**Exercise requirements**
Each line containing the word "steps" must be copied from the material below.

**Data provided**
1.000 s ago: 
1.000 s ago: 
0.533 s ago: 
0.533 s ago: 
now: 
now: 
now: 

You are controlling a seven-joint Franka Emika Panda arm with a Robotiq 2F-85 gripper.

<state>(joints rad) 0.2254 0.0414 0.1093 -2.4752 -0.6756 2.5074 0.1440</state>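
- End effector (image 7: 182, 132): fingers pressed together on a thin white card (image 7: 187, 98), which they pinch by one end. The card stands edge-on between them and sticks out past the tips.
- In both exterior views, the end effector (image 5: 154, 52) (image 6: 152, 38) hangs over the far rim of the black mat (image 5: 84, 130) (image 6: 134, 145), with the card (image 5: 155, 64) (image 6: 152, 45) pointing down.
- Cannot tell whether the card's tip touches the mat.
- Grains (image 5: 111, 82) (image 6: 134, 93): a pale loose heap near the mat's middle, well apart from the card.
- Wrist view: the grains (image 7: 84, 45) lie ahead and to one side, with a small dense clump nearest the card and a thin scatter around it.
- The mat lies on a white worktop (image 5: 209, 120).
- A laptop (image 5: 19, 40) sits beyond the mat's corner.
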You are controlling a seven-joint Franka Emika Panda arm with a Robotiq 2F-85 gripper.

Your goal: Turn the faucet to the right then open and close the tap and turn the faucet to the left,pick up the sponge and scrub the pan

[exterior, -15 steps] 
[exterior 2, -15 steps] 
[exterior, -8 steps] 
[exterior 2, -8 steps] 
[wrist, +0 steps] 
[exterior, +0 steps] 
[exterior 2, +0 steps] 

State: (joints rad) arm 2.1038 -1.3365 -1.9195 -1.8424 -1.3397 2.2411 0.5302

**Exercise output**
[exterior, -15 steps] 
[exterior 2, -15 steps] 
[exterior, -8 steps] 
[exterior 2, -8 steps] 
[wrist, +0 steps] 
[exterior, +0 steps] 
[exterior 2, +0 steps] 

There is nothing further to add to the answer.